OGH: Die Anspannungstheorie hat auch für Unterhaltsberechtigte zumindest eingeschränkte Gültigkeit

20. 05. 2011
Gesetze: § 94 ABGB
Schlagworte: Familienrecht, Unterhalt, Sozialhilfe, Doppelversorgung, Anspannungstheorie, zumutbarer Erwerb

In seinem Beschluss vom 22.02.2007 zur GZ 3 Ob 25/07h hat sich der OGH mit dem Sozialhilfe empfangenden Unterhaltsberechtigten befasst:
OGH: Sozialleistungen, die nicht dem Ausgleich eines bestimmten Mehraufwands für einen Sonderbedarf dienen, werden als Einkommen des Unterhaltsverpflichteten oder aber auch des Unterhaltsberechtigten qualifiziert, es sei denn, eine Doppelversorgung des Unterhaltsberechtigten wäre vom Gesetzgeber beabsichtigt. Zu dieser Frage wurde in der oberstgerichtlichen Rsp schon wiederholt ausgesprochen, dass die dem Unterhaltsberechtigten gewährte Sozialhilfe dann als Eigeneinkommen des Unterhaltsberechtigten auf den Unterhaltsanspruch angerechnet werden kann, wenn das jeweilige Sozialhilfegesetz keine Rückzahlungsverpflichtung des Sozialhilfeempfängers und keine "aufgeschobene" Legalzession des Unterhaltsanspruchs vorsieht und demnach die einmal gewährte Sozialhilfe nicht mehr zurückgefordert werden kann. Damit wird einerseits eine Doppelversorgung des Unterhaltsberechtigten vermieden und andererseits dem Grundsatz Rechnung getragen, dass der Unterhaltspflichtige durch die Gewährung von Sozialhilfe nicht zu Lasten des Sozialhilfeträgers von seiner Verpflichtung entlastet werden soll.

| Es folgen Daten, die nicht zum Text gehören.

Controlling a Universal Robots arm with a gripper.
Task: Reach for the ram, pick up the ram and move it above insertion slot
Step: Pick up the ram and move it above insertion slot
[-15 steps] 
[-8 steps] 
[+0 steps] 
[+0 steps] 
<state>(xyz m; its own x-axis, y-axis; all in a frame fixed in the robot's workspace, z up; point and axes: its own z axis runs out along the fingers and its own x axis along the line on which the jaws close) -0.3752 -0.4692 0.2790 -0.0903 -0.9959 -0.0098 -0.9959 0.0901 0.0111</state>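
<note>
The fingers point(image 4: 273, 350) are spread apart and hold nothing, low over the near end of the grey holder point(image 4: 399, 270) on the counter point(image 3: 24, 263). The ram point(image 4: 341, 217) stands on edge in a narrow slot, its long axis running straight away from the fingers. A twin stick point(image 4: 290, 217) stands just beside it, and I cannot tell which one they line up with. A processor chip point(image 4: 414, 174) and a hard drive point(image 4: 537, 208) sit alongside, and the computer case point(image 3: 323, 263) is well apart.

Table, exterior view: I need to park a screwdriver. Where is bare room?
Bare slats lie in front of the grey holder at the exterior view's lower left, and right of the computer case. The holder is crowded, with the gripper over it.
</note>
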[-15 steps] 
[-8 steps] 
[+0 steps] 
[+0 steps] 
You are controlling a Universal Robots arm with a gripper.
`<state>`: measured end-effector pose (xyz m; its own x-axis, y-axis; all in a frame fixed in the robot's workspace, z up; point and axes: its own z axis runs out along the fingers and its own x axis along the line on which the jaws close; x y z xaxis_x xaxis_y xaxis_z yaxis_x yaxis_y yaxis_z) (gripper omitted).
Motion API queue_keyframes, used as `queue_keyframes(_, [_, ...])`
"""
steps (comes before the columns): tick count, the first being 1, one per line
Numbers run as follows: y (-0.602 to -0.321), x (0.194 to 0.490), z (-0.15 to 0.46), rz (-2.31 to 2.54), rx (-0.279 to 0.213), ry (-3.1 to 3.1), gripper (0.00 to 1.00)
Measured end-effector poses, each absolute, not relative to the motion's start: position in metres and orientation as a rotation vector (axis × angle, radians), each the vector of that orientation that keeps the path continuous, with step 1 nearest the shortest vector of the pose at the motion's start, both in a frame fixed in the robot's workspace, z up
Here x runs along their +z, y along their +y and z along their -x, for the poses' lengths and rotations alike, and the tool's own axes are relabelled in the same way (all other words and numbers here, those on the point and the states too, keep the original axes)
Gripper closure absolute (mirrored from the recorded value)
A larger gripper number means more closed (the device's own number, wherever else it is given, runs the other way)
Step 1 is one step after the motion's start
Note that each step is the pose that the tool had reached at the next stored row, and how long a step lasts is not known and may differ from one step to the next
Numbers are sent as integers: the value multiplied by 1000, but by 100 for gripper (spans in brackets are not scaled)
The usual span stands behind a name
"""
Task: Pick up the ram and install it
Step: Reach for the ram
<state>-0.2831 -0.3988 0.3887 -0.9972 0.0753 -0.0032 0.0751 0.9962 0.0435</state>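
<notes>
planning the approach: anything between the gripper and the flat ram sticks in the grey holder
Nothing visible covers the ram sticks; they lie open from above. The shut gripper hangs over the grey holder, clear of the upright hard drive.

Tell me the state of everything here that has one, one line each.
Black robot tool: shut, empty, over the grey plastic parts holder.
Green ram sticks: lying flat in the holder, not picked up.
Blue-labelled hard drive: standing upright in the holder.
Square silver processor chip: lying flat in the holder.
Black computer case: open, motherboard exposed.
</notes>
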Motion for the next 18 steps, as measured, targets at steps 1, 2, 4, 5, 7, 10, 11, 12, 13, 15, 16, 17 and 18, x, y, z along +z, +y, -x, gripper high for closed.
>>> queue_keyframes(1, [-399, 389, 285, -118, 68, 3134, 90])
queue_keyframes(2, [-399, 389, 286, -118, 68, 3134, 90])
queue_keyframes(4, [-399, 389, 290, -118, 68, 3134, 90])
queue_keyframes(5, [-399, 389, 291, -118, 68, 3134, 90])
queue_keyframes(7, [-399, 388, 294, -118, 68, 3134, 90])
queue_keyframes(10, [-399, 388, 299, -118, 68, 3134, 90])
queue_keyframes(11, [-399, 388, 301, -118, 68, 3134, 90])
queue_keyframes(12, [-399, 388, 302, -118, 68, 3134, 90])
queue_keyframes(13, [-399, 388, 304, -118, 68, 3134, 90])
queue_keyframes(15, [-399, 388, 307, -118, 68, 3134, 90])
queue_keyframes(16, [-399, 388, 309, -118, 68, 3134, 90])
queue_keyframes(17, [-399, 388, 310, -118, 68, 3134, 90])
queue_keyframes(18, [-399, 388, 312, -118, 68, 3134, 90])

Die Anspannungstheorie hat auch für Unterhaltsberechtigte zumindest eingeschränkte Gültigkeit. Der Unterhaltsberechtigte hat zumindest einem zumutbaren Erwerb nachzugehen. Er darf also seine Bedürftigkeit nicht vorsätzlich oder grob fahrlässig herbeiführen und damit eine Unterhaltspflicht auslösen.